» **Exercise**
Return, word for word, the lines of the listing below from the one with "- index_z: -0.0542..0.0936" through the one with "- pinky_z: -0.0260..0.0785", and no other lines.

» **Provided records**
Segment Open
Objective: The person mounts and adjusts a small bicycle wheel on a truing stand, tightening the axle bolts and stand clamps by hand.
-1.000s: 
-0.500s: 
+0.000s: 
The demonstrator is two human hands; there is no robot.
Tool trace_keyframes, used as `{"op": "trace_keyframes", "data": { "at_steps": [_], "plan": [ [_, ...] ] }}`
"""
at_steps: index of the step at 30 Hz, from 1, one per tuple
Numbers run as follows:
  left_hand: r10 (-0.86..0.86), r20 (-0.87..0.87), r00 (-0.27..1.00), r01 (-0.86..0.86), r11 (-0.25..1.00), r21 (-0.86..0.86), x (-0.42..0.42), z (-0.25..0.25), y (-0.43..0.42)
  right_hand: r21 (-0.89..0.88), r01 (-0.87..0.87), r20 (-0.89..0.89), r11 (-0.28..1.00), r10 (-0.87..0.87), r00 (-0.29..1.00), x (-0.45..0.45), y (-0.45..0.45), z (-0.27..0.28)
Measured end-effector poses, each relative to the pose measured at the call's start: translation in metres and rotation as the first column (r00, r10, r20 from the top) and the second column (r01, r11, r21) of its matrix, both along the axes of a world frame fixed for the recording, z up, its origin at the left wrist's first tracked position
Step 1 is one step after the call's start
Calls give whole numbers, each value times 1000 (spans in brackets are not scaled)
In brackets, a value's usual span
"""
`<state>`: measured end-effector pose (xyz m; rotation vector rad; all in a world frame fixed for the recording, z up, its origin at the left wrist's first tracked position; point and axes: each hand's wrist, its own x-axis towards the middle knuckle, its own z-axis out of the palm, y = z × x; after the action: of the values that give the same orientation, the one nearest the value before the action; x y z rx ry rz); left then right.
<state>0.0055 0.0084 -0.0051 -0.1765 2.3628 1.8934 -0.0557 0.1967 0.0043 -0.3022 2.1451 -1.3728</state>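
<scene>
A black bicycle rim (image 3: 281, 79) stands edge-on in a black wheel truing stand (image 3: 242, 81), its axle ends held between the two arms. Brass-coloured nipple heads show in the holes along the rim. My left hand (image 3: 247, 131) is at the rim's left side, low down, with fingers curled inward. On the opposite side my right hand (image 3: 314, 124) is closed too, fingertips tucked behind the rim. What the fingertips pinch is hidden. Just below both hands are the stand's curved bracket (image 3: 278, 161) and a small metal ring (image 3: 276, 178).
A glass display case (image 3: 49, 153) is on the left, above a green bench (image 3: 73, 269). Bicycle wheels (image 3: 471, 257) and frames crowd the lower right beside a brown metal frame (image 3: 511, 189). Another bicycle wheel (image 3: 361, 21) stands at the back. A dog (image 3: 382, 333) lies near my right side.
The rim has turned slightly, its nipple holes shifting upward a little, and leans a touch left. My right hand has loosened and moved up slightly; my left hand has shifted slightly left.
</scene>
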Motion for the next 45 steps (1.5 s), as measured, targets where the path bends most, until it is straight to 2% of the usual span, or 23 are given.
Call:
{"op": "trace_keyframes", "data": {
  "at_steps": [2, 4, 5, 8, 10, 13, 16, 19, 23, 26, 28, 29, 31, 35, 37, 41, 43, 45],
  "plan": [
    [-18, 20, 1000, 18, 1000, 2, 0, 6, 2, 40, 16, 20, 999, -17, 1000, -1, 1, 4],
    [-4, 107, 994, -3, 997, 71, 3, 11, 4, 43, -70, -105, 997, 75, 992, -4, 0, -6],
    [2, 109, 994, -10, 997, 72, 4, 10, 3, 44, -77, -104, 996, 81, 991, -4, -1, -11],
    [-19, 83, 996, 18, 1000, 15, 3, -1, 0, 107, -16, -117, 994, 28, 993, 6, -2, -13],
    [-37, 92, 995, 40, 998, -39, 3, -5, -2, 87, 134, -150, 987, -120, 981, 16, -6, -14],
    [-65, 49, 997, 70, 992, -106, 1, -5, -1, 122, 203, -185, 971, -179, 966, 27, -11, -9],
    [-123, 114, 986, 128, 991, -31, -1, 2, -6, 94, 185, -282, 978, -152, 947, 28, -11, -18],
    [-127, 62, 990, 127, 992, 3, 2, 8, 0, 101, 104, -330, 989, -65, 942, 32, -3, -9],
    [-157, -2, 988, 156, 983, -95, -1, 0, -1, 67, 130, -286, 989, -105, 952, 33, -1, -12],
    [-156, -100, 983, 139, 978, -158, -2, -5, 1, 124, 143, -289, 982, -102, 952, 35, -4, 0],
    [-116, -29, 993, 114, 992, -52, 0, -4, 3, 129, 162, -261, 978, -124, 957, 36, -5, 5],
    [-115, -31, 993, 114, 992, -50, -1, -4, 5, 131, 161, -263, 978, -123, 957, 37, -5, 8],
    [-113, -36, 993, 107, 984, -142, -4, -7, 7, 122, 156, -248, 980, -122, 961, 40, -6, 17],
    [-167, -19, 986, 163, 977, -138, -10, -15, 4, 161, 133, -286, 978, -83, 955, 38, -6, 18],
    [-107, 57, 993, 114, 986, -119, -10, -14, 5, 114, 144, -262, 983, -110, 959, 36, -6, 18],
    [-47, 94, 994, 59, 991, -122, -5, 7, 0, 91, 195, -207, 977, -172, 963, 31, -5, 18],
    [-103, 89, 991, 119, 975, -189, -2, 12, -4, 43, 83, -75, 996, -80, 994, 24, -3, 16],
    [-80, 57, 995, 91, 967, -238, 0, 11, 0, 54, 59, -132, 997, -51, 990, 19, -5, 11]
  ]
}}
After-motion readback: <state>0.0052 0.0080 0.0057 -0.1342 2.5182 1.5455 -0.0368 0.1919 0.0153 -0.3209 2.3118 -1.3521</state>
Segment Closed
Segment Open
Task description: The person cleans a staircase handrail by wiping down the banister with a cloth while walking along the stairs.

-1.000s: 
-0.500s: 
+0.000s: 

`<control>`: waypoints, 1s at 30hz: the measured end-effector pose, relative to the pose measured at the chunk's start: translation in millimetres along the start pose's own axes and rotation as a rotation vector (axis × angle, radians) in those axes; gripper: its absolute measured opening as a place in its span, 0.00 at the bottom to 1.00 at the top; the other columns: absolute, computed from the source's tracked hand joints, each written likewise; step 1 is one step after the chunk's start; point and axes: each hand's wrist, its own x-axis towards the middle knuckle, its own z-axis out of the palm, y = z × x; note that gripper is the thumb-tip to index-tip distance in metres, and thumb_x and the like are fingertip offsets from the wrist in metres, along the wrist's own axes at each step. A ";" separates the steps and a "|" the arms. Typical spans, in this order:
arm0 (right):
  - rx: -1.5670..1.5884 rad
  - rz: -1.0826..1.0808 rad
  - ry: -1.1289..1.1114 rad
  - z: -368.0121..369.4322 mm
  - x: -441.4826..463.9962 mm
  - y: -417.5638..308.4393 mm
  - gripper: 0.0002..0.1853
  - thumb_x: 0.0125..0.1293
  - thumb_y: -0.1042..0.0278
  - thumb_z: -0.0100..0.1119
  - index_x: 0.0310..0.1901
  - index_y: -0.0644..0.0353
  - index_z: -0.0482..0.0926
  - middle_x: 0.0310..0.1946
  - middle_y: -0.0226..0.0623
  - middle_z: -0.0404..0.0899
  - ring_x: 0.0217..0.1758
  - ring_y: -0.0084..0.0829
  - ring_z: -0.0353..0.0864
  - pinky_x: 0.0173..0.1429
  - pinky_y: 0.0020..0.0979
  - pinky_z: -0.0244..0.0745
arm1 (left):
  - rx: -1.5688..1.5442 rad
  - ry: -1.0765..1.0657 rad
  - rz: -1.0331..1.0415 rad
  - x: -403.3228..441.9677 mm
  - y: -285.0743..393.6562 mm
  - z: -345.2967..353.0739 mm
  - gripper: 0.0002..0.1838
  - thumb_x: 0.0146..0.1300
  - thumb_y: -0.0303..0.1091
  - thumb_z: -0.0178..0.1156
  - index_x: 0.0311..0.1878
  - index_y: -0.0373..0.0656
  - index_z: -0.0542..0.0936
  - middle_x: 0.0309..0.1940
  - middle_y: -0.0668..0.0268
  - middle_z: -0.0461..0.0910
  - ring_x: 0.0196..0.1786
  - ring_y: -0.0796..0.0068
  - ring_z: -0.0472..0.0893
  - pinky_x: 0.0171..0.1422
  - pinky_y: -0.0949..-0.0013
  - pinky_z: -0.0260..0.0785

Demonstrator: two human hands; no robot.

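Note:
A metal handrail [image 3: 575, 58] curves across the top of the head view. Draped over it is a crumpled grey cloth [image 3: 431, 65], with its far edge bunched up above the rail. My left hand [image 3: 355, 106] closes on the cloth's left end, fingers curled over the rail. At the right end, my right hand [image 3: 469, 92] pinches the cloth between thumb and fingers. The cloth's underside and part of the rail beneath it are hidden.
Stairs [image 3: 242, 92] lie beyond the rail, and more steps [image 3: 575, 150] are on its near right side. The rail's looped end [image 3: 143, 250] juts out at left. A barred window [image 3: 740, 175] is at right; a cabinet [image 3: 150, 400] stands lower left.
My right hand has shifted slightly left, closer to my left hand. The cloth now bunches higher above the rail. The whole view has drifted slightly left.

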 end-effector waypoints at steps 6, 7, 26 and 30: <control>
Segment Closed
» **Exercise answer**
  - index_z: -0.0542..0.0936
  - middle_x: 0.0309..0.1940
  - middle_y: -0.0668..0.0268
  - middle_z: -0.0461..0.0910
  - ring_x: 0.0196..0.1786
  - ring_y: -0.0796..0.0068
  - ring_z: -0.0472..0.0893
  - pinky_x: 0.0171..0.1422
  - pinky_y: -0.0949..-0.0013
  - pinky_z: -0.0260..0.0785

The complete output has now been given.